> WHAT IS BEING ASKED
Count how many lines below include the string "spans". Only that number should appear in the reply.

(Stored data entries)
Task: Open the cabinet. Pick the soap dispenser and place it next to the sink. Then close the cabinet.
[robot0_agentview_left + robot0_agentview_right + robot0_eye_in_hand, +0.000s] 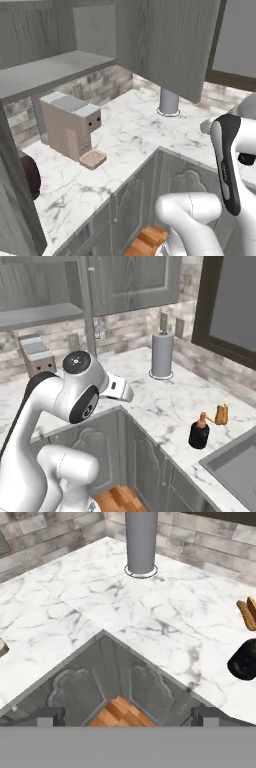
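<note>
On marble counter (165,401): black soap dispenser (199,435), orange pump, upright.

White arm (60,406) folded up high, elbow bent, hand pointing forward and down. Gripper (128,714) jaws spread wide apart, nothing between the fingertips (47,716).
</note>
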You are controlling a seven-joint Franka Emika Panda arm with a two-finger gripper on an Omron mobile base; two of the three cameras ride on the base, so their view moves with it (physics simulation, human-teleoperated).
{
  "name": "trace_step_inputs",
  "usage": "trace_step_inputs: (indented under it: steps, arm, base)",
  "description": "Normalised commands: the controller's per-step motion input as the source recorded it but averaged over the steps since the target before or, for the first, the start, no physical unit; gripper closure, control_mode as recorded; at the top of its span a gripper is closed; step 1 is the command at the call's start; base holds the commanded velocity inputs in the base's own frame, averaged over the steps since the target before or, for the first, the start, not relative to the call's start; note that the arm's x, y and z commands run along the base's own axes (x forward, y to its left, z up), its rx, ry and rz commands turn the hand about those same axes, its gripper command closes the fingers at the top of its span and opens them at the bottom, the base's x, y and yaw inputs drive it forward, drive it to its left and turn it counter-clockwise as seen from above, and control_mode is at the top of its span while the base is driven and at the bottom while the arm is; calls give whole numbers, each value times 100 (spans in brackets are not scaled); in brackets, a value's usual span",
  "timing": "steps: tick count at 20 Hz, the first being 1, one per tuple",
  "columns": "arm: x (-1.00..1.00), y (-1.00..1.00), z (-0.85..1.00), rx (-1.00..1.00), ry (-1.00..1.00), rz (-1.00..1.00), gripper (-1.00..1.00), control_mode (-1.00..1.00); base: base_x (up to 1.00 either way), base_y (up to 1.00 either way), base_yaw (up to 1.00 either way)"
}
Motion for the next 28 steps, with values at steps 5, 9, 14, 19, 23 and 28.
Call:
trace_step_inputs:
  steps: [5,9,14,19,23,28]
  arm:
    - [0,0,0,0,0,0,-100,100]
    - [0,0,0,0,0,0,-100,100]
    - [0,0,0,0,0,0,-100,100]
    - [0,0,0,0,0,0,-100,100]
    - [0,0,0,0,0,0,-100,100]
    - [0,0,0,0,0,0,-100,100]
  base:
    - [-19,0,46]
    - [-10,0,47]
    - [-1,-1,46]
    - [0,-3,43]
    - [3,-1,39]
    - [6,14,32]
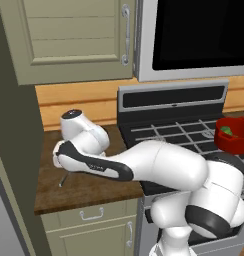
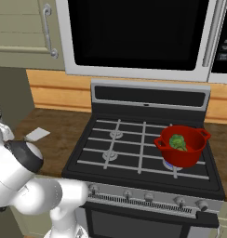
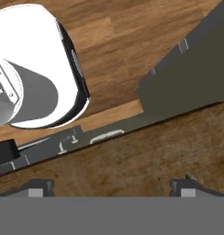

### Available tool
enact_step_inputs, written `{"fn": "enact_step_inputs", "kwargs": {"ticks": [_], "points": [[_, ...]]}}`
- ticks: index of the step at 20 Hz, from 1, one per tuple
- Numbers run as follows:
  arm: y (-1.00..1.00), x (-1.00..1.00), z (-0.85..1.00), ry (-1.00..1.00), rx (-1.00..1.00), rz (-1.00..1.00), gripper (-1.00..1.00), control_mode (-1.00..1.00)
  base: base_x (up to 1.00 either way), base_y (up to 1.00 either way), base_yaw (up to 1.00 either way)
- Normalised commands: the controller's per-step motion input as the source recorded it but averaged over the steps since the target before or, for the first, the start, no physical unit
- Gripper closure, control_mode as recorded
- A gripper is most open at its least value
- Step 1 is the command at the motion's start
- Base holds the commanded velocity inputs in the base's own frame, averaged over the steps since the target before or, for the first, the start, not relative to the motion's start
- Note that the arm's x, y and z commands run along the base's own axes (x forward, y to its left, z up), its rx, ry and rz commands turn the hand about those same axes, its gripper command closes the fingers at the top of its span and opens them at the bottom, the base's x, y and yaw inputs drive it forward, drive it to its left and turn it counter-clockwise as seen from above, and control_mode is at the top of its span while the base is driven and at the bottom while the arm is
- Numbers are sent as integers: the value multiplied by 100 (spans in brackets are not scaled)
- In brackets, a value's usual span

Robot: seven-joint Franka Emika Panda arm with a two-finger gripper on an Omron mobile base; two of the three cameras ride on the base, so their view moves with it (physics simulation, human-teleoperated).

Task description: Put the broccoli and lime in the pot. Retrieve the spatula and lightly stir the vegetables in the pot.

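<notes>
Left base view: reaching left over the wooden tabletop (image 1: 54, 197), above the spatula (image 1: 63, 179). Right base view: broccoli (image 2: 178, 142) down in the pot (image 2: 183, 158) on the stove (lime hard to make out). Hand view: hand (image 3: 111, 187) open, tips spread wide over wood. Likely fetching the spatula; next, lowering astride the handle and closing.

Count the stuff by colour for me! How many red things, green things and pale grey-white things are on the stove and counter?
Red: 1, the pot
Green: 1 clearly seen, the broccoli inside the pot
Pale grey-white: 1, the spatula blade on the counter
Total: 3
</notes>
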Motion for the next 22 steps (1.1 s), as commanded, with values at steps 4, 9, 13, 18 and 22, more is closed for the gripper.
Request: {"fn": "enact_step_inputs", "kwargs": {"ticks": [4, 9, 13, 18, 22], "points": [[28, 44, -29, -14, 1, 0, -100, -100, 0, 0, 0], [28, 52, -22, -6, 4, 0, -100, -100, 0, 0, 0], [44, 45, -32, -1, 3, 2, -100, -100, 0, 0, 0], [51, 31, -31, -1, 0, 1, -100, -100, 0, 0, 0], [33, 31, -18, 0, 0, 0, -100, -100, 0, 0, 0]]}}
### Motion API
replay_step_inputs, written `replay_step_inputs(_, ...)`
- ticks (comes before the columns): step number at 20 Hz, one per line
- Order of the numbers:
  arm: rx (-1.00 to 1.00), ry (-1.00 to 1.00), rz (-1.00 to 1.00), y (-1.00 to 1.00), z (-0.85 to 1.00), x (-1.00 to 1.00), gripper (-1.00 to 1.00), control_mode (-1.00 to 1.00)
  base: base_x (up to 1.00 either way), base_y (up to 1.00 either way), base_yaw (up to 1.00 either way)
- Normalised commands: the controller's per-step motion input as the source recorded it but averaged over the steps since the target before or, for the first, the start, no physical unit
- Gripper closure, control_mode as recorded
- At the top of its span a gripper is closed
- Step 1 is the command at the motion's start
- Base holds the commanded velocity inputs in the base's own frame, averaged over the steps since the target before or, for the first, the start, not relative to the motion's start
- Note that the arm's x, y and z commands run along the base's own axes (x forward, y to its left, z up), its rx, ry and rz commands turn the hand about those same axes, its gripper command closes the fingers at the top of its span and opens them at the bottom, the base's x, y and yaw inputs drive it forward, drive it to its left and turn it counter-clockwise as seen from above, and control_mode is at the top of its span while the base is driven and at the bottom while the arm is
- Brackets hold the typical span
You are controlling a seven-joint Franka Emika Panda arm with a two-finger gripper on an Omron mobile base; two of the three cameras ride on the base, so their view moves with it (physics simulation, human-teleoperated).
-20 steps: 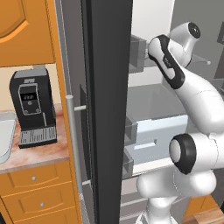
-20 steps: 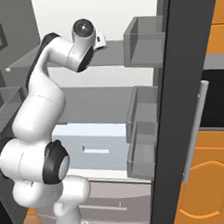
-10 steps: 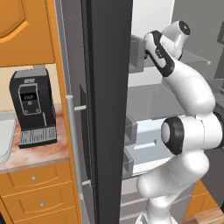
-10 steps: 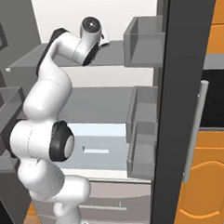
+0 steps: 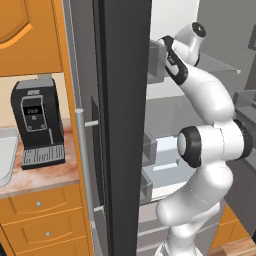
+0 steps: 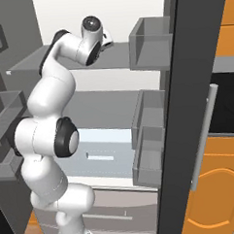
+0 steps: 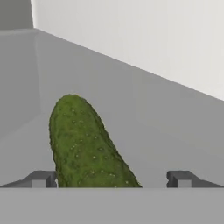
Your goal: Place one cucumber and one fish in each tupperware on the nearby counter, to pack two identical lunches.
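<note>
A dark green bumpy cucumber lies on the grey fridge shelf, running away from the hand toward the white back wall. My gripper is open, its two dark fingertips wide apart on either side of the cucumber's near end, which sits closer to the left tip. From the base, the arm reaches up into the open fridge and the hand rests at the upper shelf. The pinkish-brown counter lies left of the fridge. A pale grey rounded shape at its left edge could be a tupperware or the sink.
The dark fridge door stands open between arm and counter, with grey door bins beside the hand. A black coffee machine stands on the counter over orange drawers. A pale crisper drawer sits low in the fridge.
The arm has stretched further into the fridge, carrying the hand leftward and deeper along the upper shelf. The base and the scene have stayed put.
</note>
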Motion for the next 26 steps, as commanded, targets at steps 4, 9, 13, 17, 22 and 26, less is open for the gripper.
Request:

> SOLUTION FOR THIS TASK
2